_ABOUT THIS EXERCISE_
Every line of the material must be given again verbatim. Skip the images.

_GIVEN INFORMATION_
>>>

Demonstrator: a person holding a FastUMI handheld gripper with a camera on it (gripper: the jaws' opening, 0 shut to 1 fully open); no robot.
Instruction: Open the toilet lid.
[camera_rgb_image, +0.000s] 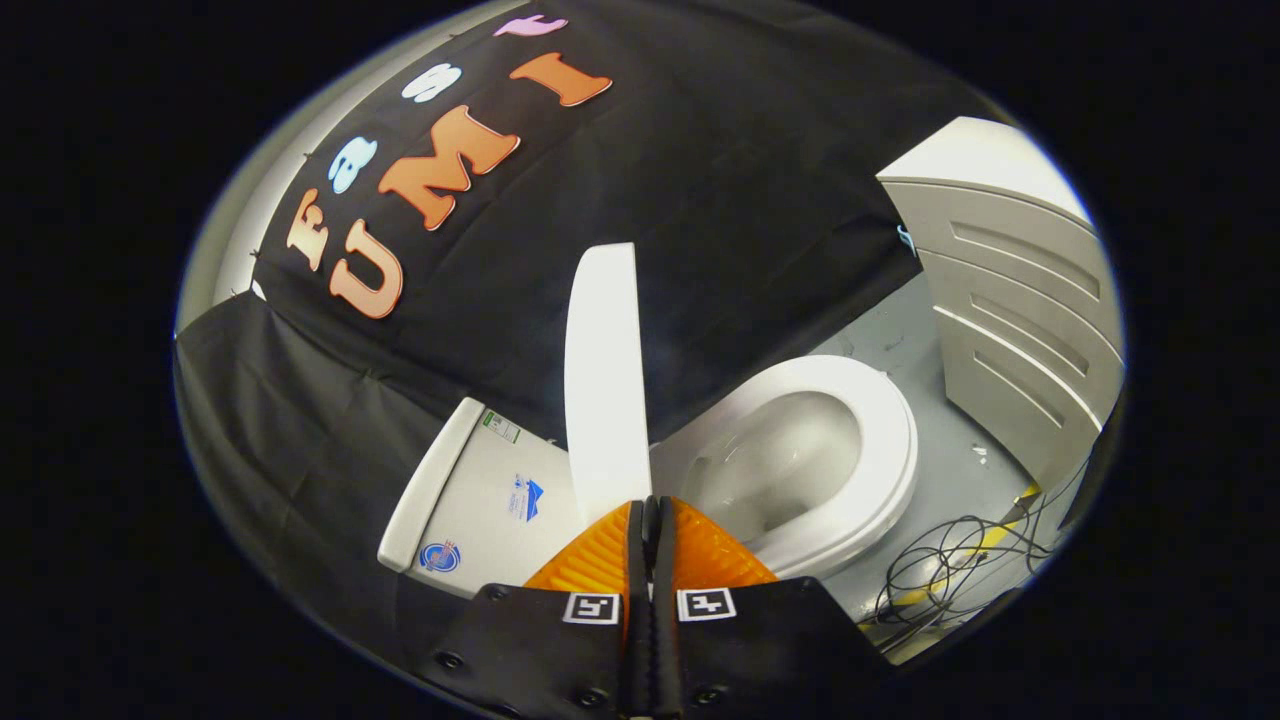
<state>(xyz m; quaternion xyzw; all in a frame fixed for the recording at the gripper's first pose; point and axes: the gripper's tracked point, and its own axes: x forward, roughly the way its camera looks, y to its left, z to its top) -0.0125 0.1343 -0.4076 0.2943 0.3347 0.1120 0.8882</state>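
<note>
The white toilet lid (602, 380) stands raised and edge-on, rising from just ahead of my fingertips toward the black cloth wall. Its lower end passes behind my left finger (590, 560). My gripper (651, 505) is shut, the two orange fingers pressed together with nothing between them. To the right of the lid the seat ring (885, 450) lies down around the open bowl (790, 460). The white tank (480, 490) sits to the left of the lid, behind the fingers.
A white louvred cabinet (1020, 310) stands beyond the bowl on the right. A tangle of black cables (945, 570) lies on the grey floor (930, 350) beside the bowl, near a yellow strip. Black cloth hangs behind the toilet.
</note>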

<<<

_SOLUTION BELOW_
Demonstrator: a person holding a FastUMI handheld gripper with a camera on it (gripper: the jaws' opening, 0 shut to 1 fully open); no robot.
Instruction: Open the toilet lid.
[camera_rgb_image, +0.000s] 
<state>(xyz m; quaternion xyzw; all in a frame fixed for the recording at the gripper's first pose; point and axes: the gripper's tracked point, and its own axes: x forward, roughly the way its camera looks, y to its left, z to its top) -0.0125 0.1343 -0.4076 0.2943 0.3347 0.1120 0.8882</state>
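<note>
The white toilet lid (602, 380) stands raised and edge-on, rising from just ahead of my fingertips toward the black cloth wall. Its lower end passes behind my left finger (590, 560). My gripper (651, 505) is shut, the two orange fingers pressed together with nothing between them. To the right of the lid the seat ring (885, 450) lies down around the open bowl (790, 460). The white tank (480, 490) sits to the left of the lid, behind the fingers.
A white louvred cabinet (1020, 310) stands beyond the bowl on the right. A tangle of black cables (945, 570) lies on the grey floor (930, 350) beside the bowl, near a yellow strip. Black cloth hangs behind the toilet.
</note>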

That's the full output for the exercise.